Вдруг я увидел «Калинин». Он стоял у недавно отремонтированного причала, пахнущего свежими досками. Тень флага теплохода колыхалась на неспокойной воде. Трюмы «Калинина» были закрыты, грузовые стрелы опущены. Теплоход был готов в дальний путь. А что если забраться по швартовому концу, пробраться в трюм и... Сколько таких случаев я видел в кино! Я уже подошел было к корме теплохода, где меня не мог заметить вахтенный, но в это время на причале остановилась крытая грузовая машина. Из нее начали спрыгивать пограничники контрольно-пропускного пункта. Загрохотав ступеньками трапа, они быстро поднялись на борт теплохода, и сейчас же по судовой трансляции разнеслось: «Экипажу находиться по своим каютам. Начинается пограничный досмотр!».

Да, жизнь не кино...

Портовый пляж, известный под названием Австрийский, был безлюден. От порта его отгораживал простреленный пулями вагон. В сквозных отверстиях вагона, как недопетая песня войны, посвистывал ветер. На песке сохли рыбачьи сети. Рядом стояла наполовину вытащенная из воды рыбачья шаланда, в ней поблескивали дождевые лужицы. Я залез в шаланду и стянул рубаху. Здесь, закрыв глаза, можно было представить себя в открытом море, в грохоте волн и в ярости брызг! Но мне надоели детские мечты. Эх, знал бы старший инспектор Меламед - море я не вычитал из книг. С детства упруго и горячо билось оно возле самого сердца...

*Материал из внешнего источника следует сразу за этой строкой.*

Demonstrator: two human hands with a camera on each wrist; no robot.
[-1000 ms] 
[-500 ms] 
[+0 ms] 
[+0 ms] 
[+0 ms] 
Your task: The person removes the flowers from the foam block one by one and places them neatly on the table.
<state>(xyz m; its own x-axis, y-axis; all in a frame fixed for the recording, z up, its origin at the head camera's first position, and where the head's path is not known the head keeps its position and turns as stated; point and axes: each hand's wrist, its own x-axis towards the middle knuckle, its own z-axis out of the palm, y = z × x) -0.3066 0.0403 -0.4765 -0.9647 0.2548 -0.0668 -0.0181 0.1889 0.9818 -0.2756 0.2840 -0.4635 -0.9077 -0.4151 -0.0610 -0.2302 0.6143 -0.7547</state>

Захотелось пить. Рыбаки иногда оставляли в шаландах анкерки с водой. Я открыл кормовую кладовочку, но, кроме ржавых уключин и засохшего кусочка брынзы, завернутого в пожелтевший обрывок газеты, не нашел ничего. Пожевав брынзу, я расправил на коленях обрывок газеты и вдруг услышал гудок. Из порта выходил «Калинин», за ним бежал лоцманский катер. Когда теплоход отошел от мола, катер подвалил к его борту. По штормтрапу на катер спустился человек, портовый лоцман. Сняв с головы фуражку, он помахал стоявшему на мостике теплохода капитану. Развернувшись, катер помчался в порт, а теплоход снова прогудел и, набирая ход, стал уходить в море.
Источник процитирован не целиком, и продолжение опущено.